What you should do:
Exact copy, pictures excluded: output the lines from the opening of the entries through the line bearing "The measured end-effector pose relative".

(Records from a collection)
::::::::::

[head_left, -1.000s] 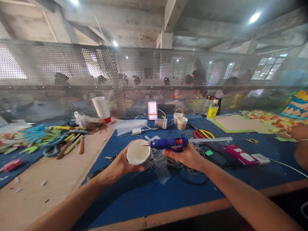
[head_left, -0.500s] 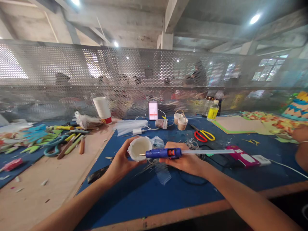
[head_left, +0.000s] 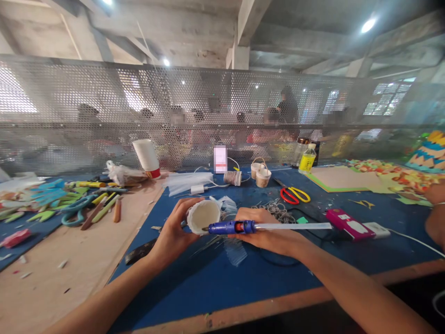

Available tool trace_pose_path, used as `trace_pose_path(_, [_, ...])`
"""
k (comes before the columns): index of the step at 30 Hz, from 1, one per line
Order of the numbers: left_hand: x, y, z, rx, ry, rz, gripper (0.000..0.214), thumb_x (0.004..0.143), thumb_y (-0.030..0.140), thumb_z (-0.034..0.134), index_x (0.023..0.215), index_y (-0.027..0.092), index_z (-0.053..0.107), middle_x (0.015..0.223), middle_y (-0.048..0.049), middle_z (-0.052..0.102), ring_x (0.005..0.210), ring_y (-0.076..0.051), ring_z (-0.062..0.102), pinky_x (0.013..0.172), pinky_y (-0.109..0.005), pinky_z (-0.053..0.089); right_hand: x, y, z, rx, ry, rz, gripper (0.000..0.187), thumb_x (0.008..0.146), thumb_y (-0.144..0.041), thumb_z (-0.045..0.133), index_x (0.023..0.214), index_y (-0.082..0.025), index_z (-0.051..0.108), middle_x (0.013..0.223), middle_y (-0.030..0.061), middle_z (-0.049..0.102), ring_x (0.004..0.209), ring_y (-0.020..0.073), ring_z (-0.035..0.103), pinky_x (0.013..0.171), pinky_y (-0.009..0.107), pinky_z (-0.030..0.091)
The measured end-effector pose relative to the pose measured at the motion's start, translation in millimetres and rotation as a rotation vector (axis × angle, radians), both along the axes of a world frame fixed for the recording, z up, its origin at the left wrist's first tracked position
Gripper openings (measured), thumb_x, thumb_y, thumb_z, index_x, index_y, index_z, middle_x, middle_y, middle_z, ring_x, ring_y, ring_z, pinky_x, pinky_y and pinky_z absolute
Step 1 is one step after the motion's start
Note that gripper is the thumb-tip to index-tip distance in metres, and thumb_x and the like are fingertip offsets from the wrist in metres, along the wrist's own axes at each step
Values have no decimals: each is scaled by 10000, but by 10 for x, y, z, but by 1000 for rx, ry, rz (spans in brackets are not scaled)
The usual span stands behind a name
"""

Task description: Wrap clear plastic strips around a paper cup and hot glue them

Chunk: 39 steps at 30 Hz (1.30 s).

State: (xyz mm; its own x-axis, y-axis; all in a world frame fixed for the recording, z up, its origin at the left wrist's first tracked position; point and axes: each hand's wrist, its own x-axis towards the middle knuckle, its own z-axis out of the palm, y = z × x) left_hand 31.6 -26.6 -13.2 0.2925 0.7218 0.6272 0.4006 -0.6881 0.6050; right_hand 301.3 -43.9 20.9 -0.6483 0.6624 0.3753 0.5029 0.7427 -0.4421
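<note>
My left hand (head_left: 177, 227) is wrapped around a white paper cup (head_left: 203, 215), whose open mouth tilts toward me. In my right hand (head_left: 259, 227) is a blue hot glue gun (head_left: 229, 227) with a long clear glue stick (head_left: 295, 226) out of its back end. The gun points left, and its nozzle tip is at the cup's near rim; whether it touches cannot be made out. Beyond my right hand lies a tangle of grey-brown cord (head_left: 278, 211). A crumpled piece of clear plastic (head_left: 236, 250) lies beneath my hands.
Red-and-yellow scissors (head_left: 295, 195), two small handled cups (head_left: 263, 177), a cord spool (head_left: 232, 177) and a yellow-labelled bottle (head_left: 307, 160) stand or lie farther back. Stacked paper cups (head_left: 145, 157) and teal scissors (head_left: 77, 209) are left. A magenta box (head_left: 349, 225) and another person's hand (head_left: 436, 192) are right.
The glue gun has shifted slightly left and down, its nozzle going from over the cup's mouth to the near rim. The cup has turned a little in my left hand.
</note>
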Motion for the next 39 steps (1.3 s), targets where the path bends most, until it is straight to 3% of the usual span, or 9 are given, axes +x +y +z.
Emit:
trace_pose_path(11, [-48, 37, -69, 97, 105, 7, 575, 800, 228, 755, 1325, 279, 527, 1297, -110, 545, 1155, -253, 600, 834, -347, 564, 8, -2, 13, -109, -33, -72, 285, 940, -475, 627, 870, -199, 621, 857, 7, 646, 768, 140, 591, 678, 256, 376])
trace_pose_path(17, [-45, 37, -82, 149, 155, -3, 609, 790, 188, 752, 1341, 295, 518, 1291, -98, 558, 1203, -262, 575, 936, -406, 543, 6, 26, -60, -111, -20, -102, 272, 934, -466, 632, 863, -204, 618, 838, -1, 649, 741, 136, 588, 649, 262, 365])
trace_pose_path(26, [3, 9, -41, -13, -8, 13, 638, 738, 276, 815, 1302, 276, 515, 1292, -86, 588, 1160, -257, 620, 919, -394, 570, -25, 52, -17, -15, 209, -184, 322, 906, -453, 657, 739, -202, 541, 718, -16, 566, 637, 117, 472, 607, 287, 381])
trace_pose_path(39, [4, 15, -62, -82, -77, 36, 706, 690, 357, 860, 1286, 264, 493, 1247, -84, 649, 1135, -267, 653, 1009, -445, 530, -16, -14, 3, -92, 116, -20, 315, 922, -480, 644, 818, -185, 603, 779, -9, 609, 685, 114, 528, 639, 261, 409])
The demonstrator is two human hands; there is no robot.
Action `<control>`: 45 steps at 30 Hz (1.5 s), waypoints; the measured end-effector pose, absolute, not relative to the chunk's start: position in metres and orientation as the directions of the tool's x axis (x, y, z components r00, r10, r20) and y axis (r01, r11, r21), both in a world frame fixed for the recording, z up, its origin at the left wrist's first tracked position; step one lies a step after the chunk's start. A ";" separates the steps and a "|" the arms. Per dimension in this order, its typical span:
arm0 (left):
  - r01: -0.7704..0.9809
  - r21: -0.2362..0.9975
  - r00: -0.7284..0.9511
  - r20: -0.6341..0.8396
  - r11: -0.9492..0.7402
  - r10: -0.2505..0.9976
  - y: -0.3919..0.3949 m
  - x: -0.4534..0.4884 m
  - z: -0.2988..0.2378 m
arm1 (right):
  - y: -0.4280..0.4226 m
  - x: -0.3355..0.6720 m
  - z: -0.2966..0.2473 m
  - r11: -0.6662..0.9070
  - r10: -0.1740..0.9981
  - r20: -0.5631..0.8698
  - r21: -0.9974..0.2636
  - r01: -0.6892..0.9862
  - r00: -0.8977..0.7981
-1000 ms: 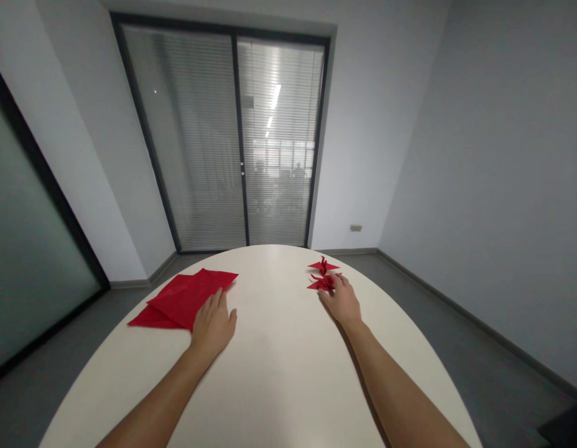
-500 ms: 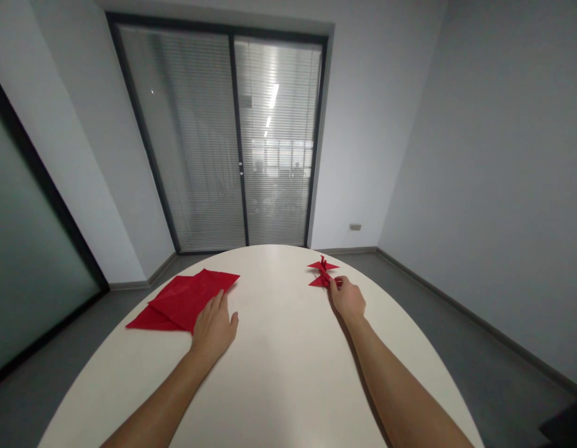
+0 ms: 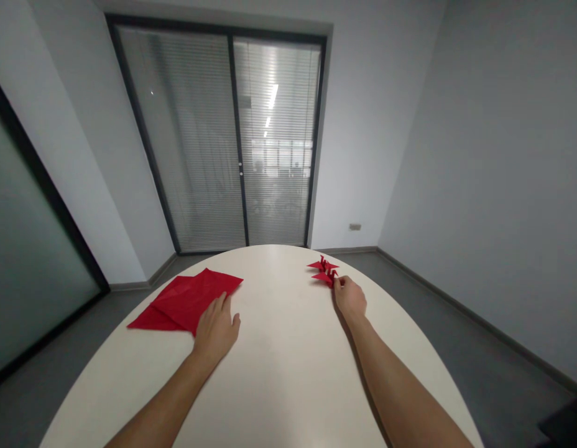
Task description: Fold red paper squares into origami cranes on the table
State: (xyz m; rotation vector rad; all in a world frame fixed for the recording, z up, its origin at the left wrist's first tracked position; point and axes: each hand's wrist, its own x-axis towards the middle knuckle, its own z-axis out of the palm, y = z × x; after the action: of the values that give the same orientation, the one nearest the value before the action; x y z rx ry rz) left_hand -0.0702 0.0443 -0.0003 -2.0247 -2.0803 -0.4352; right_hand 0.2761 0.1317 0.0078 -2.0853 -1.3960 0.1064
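Note:
My left hand (image 3: 216, 328) lies flat on the white oval table (image 3: 283, 367), fingers spread, its fingertips touching the near edge of a stack of red paper sheets (image 3: 188, 298). My right hand (image 3: 349, 297) reaches to the far right of the table, its fingers pinched on a folded red paper crane (image 3: 327, 278). A second red paper crane (image 3: 323, 264) sits just beyond it, close to the table's far edge.
The table's rounded far edge lies just past the cranes. Behind it stand glass sliding doors with blinds (image 3: 232, 143). A glass partition (image 3: 22, 261) runs along the left, a plain wall on the right. Grey floor surrounds the table.
My right hand has pushed the nearer crane farther away, up against the second crane, and its fingers have closed on it. My left hand has stayed on the red sheets.

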 end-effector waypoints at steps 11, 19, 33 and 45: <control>0.999 0.036 -0.043 0.310 0.033 0.950 0.045 -0.069 -0.001 | 0.126 0.277 0.010 -0.076 0.862 0.373 -0.575 0.815 0.343; 1.000 0.025 -0.024 0.307 0.017 0.951 0.045 -0.069 0.000 | 0.130 0.278 0.006 0.004 0.868 0.391 -0.623 0.782 0.307; 1.000 0.004 -0.031 0.270 0.031 0.962 0.044 -0.066 0.003 | 0.133 0.274 0.004 -0.066 0.874 0.314 -0.681 0.729 0.372; 0.999 0.023 -0.036 0.272 0.031 0.962 0.044 -0.065 0.000 | 0.136 0.280 -0.002 -0.069 0.867 0.319 -0.685 0.725 0.384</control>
State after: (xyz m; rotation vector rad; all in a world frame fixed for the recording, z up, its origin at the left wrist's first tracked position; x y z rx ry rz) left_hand -0.0654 0.0435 0.0001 -2.0460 -2.1167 -0.3092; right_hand 0.2803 0.1360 -0.0022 -1.8312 -1.3831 0.2202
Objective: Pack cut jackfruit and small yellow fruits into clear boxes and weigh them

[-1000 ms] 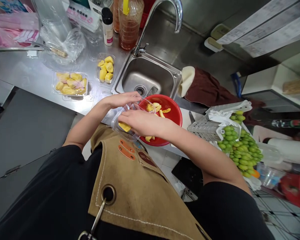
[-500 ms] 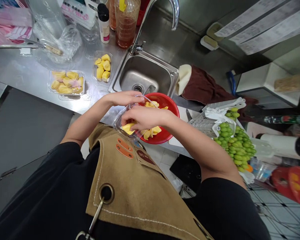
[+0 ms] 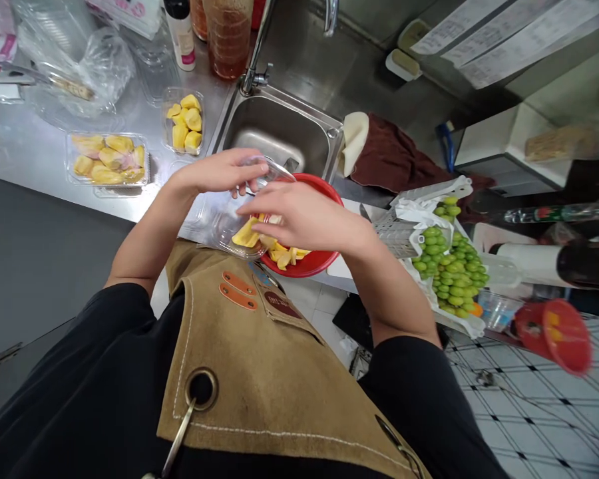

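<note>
A clear plastic clamshell container [image 3: 219,233] sits at the counter edge, overlapping the left side of a red colander [image 3: 324,261]. Yellow jackfruit pieces [image 3: 245,233] lie inside it. My left hand [image 3: 224,171] grips the raised clear lid [image 3: 278,171] at its left edge, thumb and fingers around it. Above the container is my right hand [image 3: 304,214], slightly blurred, its fingers stretched and apart with nothing visible in them. More yellow pieces [image 3: 284,258] rest in the colander, partly hidden under my right hand.
Two filled jackfruit boxes, a larger one [image 3: 108,159] and a smaller one [image 3: 184,123], stand on the left counter. Behind the colander is a steel sink [image 3: 274,126]. A brown cloth [image 3: 387,156] and a crate [image 3: 399,229] with green grapes [image 3: 456,273] are to the right.
My right hand has let go of the jackfruit in the container and lifted, its fingers opening. The container has lowered and lies flatter. My left hand has shifted up along the lid. The view has shifted.
</note>
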Action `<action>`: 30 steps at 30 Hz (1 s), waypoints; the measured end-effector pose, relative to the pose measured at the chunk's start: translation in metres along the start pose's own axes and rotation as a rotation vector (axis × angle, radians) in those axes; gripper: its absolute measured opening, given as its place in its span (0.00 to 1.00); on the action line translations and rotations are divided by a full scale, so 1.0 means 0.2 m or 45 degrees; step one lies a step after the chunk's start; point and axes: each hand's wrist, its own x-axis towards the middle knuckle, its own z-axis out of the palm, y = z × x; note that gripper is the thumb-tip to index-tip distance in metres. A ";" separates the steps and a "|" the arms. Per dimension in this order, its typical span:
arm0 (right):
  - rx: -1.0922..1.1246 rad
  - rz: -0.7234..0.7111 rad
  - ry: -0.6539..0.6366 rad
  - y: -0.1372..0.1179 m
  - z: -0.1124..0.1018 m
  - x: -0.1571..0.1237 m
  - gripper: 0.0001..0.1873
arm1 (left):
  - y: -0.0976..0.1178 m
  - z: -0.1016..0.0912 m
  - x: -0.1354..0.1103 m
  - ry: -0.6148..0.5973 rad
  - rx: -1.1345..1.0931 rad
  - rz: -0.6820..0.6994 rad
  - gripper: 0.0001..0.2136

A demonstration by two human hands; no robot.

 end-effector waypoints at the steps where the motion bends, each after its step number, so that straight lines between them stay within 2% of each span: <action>1: 0.062 0.003 0.164 0.04 0.00 -0.05 0.09 | 0.00 -0.02 -0.02 0.108 -0.040 -0.003 0.13; 3: 0.176 0.118 0.576 0.15 0.07 -0.15 0.11 | -0.03 -0.05 -0.08 0.299 -0.103 0.001 0.13; 4: 0.205 0.219 0.734 0.22 0.14 -0.19 0.11 | -0.05 -0.06 -0.11 0.373 -0.122 0.001 0.13; 5: 0.211 0.313 0.806 0.29 0.22 -0.21 0.10 | -0.07 -0.07 -0.15 0.434 -0.136 -0.003 0.14; 6: 0.209 0.382 0.737 0.35 0.31 -0.23 0.09 | -0.09 -0.08 -0.18 0.481 -0.148 -0.014 0.14; 9: 0.148 0.485 0.296 0.48 0.58 -0.26 0.13 | -0.15 -0.07 -0.26 0.555 -0.183 -0.070 0.16; 10: 0.116 0.505 0.211 0.50 0.65 -0.26 0.15 | -0.17 -0.06 -0.29 0.563 -0.194 -0.091 0.16; 12: 0.055 0.538 0.169 0.50 0.73 -0.25 0.18 | -0.19 -0.04 -0.32 0.558 -0.211 -0.124 0.17; 15: 0.040 0.540 0.194 0.50 0.75 -0.26 0.19 | -0.20 -0.01 -0.34 0.514 -0.229 -0.143 0.18; 17: 0.113 0.536 0.281 0.52 0.73 -0.27 0.19 | -0.21 0.02 -0.34 0.484 -0.238 -0.141 0.19; 19: 0.315 0.575 0.463 0.55 0.71 -0.30 0.21 | -0.21 0.04 -0.34 0.457 -0.249 -0.132 0.20; 21: 0.632 0.638 0.646 0.58 0.69 -0.34 0.24 | -0.21 0.07 -0.35 0.419 -0.269 -0.118 0.21; 23: 0.938 0.686 0.756 0.60 0.68 -0.36 0.28 | -0.22 0.10 -0.35 0.353 -0.301 -0.102 0.22; 26: 1.185 0.724 0.790 0.59 0.67 -0.39 0.34 | -0.25 0.16 -0.36 0.237 -0.359 -0.093 0.23; 30: 1.277 0.750 0.754 0.54 0.66 -0.40 0.37 | -0.27 0.25 -0.42 0.072 -0.481 -0.146 0.25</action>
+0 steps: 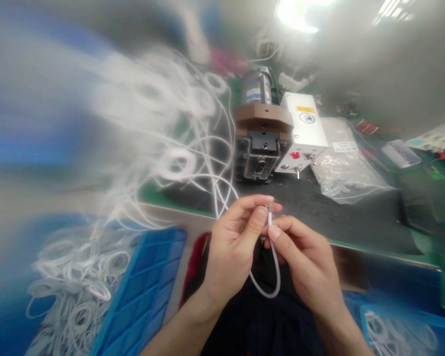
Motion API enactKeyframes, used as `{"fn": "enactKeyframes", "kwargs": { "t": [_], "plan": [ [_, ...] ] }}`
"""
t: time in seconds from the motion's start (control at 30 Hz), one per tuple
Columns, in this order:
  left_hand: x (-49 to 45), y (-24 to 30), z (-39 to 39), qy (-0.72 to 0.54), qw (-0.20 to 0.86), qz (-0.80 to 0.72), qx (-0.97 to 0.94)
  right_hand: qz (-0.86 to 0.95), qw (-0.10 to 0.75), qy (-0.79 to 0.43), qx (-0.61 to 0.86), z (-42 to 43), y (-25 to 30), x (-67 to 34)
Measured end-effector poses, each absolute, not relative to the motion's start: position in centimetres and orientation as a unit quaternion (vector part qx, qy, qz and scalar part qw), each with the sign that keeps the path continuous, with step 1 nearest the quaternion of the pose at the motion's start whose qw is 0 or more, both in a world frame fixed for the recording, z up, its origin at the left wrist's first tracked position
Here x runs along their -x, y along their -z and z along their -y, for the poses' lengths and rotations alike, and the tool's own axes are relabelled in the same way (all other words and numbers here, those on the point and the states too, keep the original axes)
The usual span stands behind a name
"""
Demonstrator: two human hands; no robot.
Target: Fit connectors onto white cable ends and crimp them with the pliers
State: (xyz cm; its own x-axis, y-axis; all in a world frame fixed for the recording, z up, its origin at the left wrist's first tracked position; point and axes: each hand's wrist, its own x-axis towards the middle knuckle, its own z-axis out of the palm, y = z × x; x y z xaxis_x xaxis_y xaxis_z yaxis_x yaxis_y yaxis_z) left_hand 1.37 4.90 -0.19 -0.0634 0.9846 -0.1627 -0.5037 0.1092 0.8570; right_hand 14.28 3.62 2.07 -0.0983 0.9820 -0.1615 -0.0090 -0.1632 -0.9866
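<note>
My left hand (234, 242) and my right hand (304, 262) meet just in front of the bench edge, both pinched on the end of a thin white cable (270, 220). The cable's tip stands upright between my fingertips. Below my hands the cable hangs in a small loop (272, 291) over my lap. A small bench machine (263, 143) with a motor on top and a white control box (304, 131) with a red lamp stands on the dark mat straight ahead, about a hand's length beyond my fingers.
A tangle of coiled white cables (163, 143) covers the bench at the left. A blue crate (96, 287) at the lower left holds several more coils. A clear plastic bag (346, 173) lies right of the machine. Another blue crate (400, 331) sits at the lower right.
</note>
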Motion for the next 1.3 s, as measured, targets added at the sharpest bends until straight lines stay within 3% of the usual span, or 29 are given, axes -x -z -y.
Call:
{"fn": "enactKeyframes", "kwargs": {
  "t": [0.2,0.4,1.3],
  "plan": [
    [-0.5,1.2,-4.7,-0.622,0.567,-0.469,-0.267,0.325,0.475,-0.671,0.468,-6.3,-0.8,-12.9],
    [0.8,2.1,-3.7,-0.651,0.506,-0.516,-0.233,0.210,0.495,-0.701,0.468,-8.2,-0.2,-10.7],
    [1.4,2.9,-3.7,-0.638,0.507,-0.529,-0.236,0.189,0.510,-0.688,0.480,-9.5,0.3,-10.1]
  ]
}}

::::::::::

Answer for the task:
[head_left, -1.000s] 
[head_left, -0.500s] 
[head_left, +0.000s] 

Available tool trace_pose_path, used as `trace_pose_path(_, [_, ...])`
"""
k (comes before the columns): index of the step at 30 Hz, from 1, one per line
Order of the numbers: left_hand: x, y, z, rx, ry, rz, gripper (0.000..0.214), thumb_x (0.004..0.143), thumb_y (-0.030..0.140), thumb_z (-0.034..0.134), index_x (0.023..0.215), index_y (-0.027..0.092), index_z (-0.053..0.107), middle_x (0.015..0.223), middle_y (-0.048..0.049), middle_z (-0.052..0.102), ring_x (0.005..0.210), ring_y (-0.076..0.051), ring_z (-0.062..0.102), pinky_x (0.013..0.172), pinky_y (-0.109..0.005), pinky_z (-0.053..0.089); right_hand: x, y, z, rx, ry, rz, gripper (0.000..0.187), thumb_x (0.008..0.146), thumb_y (-0.144..0.041), thumb_z (-0.045..0.133), index_x (0.023..0.214), index_y (-0.082..0.025), index_z (-0.051..0.108), middle_x (0.013..0.223), middle_y (-0.030..0.061), middle_z (-0.049..0.102), ring_x (0.004..0.209), ring_y (-0.020..0.073), ring_z (-0.035..0.103), pinky_x (0.013..0.171), pinky_y (-0.009..0.107), pinky_z (-0.030..0.091)
The measured end-effector pose relative to the pose measured at the motion's start, translation in millimetres and rotation as a rotation vector (axis × angle, radians), both along the axes of a world frame fixed for the recording, z up, its origin at the left wrist's first tracked position

With this output, the exercise is done.